Are Digg bans unfair? Kevin Rose responds
By David Cassel
Digg hit controversy Wednesday — and by Wednesday night, founder Kevin Rose had responded.
Rose confirmed that his link-popularity site will ban a user’s account if they’re voting for stories too fast. But he added an important caveat.
“This is extremely rare.”
A news article had reported that a Digg user’s account had been banned for voting on Digg’s links too fast. Critical coverage followed at other sites, and when a blurb about the article was submitted to Digg, Rose turned up in its comments. He argued that even in the rare instances where the penalty kicks, it was more of a soft ban.
“If the user is banned due to an alarm being set off – in all cases, they are given an opportunity to be re-instated.”
He also noted that bans are a last resort. Yes, fast-voting users are occassionally sidelined, but it’s done with a careful algorithm, Rose posted. “We have automated systems that flag abnormal digging behavior (e.g. hundreds of Diggs in an hour).” One user asked how banned accounts get reactivated — and Rose jumped in with one more response. “Just email us.”
His first comment received 67 diggs, the second one 33.
The site’s found apparently remains extremely popular with its users. One even left a comment thanking Rose. “Unlike so many websites, Digg’s staff really seems to care about its users and they take the time to personally answer questions instead of just ignoring the users.” But a controversy still lingers over the tactic itself, with users pointing out alternate scenarios.

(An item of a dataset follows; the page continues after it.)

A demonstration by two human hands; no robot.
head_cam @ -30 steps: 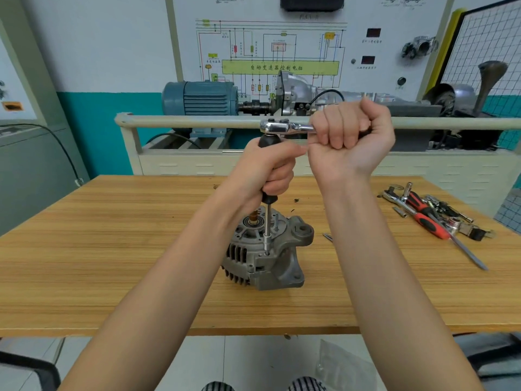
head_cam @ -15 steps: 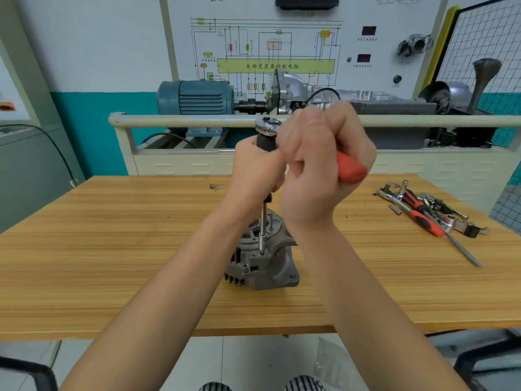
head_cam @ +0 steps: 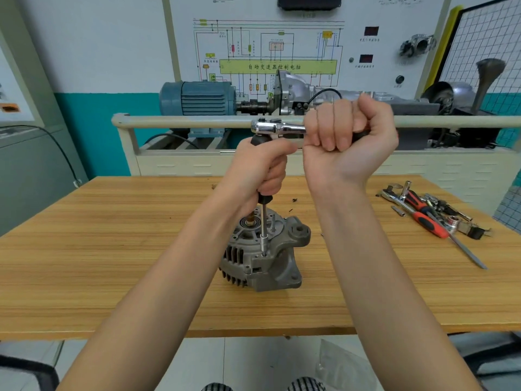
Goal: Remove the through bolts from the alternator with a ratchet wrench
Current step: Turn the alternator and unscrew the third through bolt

What if a story’s headline makes it clear that it’s duplicating another one? What if it’s an obvious spam? If other Digg users have left comments warning the article is spam — should these users have to independently read the problematic article before they’re eligible to bury it?
Rose’s comments seem to indicate that the occassional “blind digg” won’t trigger an account banning. But the bigger concern is the philosophy behind it, according to another comment. “I really hope Digg doesn’t become ‘What the community wants, but only if you do it exactly the way we want.’” Another Digg user added that “After the HD DVD thing this place has gone downhill…”
Perhaps the best critique came from a user named Flashman — arguing that the temporary bans are self-defeating. “Now people who game the system will know they need to add a short interval between landing on a page and digging it.” By tipping their hand, Digg makes it easier for malicious users to do the one thing they’re trying to prevent — game the system.
But Digg rolls on, still retaining a huge user community with users that are passionate, surly, and occassionally even funny.
A user named philonius added satirically that he’d judge stories based on the number of exclamation points in their title. And “awboy666″ couldn’t resist adding the obvious irony.
“I dugg this story without reading it!!!”